What you will do:
Copy out exactly the lines below that run from the one holding "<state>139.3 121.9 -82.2" to the one holding "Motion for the", keeping both of those lines and no others.

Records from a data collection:
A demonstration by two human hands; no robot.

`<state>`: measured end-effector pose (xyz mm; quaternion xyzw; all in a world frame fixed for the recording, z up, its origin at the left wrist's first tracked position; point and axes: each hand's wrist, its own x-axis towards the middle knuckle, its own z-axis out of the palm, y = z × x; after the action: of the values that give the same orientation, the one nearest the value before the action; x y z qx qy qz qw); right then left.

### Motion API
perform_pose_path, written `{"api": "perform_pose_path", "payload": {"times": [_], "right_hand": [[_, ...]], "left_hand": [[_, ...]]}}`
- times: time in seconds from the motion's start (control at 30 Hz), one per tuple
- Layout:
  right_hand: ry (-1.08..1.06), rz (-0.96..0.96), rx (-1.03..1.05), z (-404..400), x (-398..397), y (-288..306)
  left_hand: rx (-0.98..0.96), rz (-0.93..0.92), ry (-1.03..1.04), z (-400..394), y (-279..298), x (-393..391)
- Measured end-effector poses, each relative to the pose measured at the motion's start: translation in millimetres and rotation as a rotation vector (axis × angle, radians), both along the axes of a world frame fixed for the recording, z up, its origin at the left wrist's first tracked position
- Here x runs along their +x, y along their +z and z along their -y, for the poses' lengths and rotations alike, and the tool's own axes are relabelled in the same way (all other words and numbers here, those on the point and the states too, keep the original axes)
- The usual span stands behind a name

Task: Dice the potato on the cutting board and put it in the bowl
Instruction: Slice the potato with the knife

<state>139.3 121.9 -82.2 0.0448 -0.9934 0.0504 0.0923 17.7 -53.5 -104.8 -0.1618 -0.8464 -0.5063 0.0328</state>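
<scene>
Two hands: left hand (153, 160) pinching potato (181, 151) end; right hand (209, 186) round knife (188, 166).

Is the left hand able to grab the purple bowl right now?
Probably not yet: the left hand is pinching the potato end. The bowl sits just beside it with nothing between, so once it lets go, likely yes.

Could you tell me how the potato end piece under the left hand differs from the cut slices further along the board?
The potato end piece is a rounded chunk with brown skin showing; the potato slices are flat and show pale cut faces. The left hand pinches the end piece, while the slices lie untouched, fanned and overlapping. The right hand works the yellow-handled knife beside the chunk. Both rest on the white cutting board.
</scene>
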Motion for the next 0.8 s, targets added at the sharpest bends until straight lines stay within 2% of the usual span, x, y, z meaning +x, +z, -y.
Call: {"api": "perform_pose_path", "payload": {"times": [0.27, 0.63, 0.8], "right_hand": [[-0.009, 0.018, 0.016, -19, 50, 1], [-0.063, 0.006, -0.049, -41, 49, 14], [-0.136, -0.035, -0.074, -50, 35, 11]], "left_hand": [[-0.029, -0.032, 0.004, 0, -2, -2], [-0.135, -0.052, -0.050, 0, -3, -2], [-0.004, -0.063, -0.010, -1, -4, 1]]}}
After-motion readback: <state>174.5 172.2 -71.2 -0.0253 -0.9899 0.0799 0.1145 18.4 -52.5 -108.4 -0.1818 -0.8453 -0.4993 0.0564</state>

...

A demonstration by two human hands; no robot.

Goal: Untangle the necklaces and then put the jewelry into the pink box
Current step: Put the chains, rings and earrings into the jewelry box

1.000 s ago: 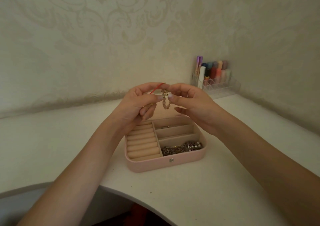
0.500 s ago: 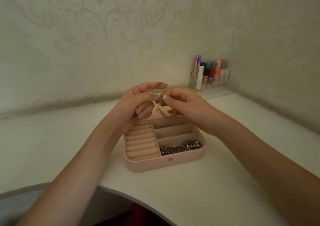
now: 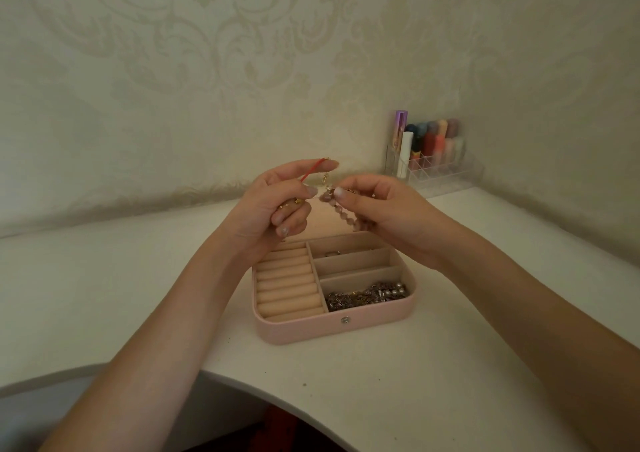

Exercise answer:
<state>139.3 121.9 -82.2 0.0448 -0.9934 0.0504 0.0923 17.7 -53.5 -104.8 -0.1618 -0.8464 -0.5063 0.0328</state>
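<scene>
Two hands: left hand (153, 160) pinching potato (181, 151) end; right hand (209, 186) round knife (188, 166).

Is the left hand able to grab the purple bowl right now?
Probably not yet: the left hand is pinching the potato end. The bowl sits just beside it with nothing between, so once it lets go, likely yes.

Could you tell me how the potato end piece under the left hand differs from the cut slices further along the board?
The potato end piece is a rounded chunk with brown skin showing; the potato slices are flat and show pale cut faces. The left hand pinches the end piece, while the slices lie untouched, fanned and overlapping. The right hand works the yellow-handled knife beside the chunk. Both rest on the white cutting board.
</scene>
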Motion for the next 0.8 s, targets added at the sharpest bends until straight lines stay within 2% of the usual span, x, y, z meaning +x, +z, -y.

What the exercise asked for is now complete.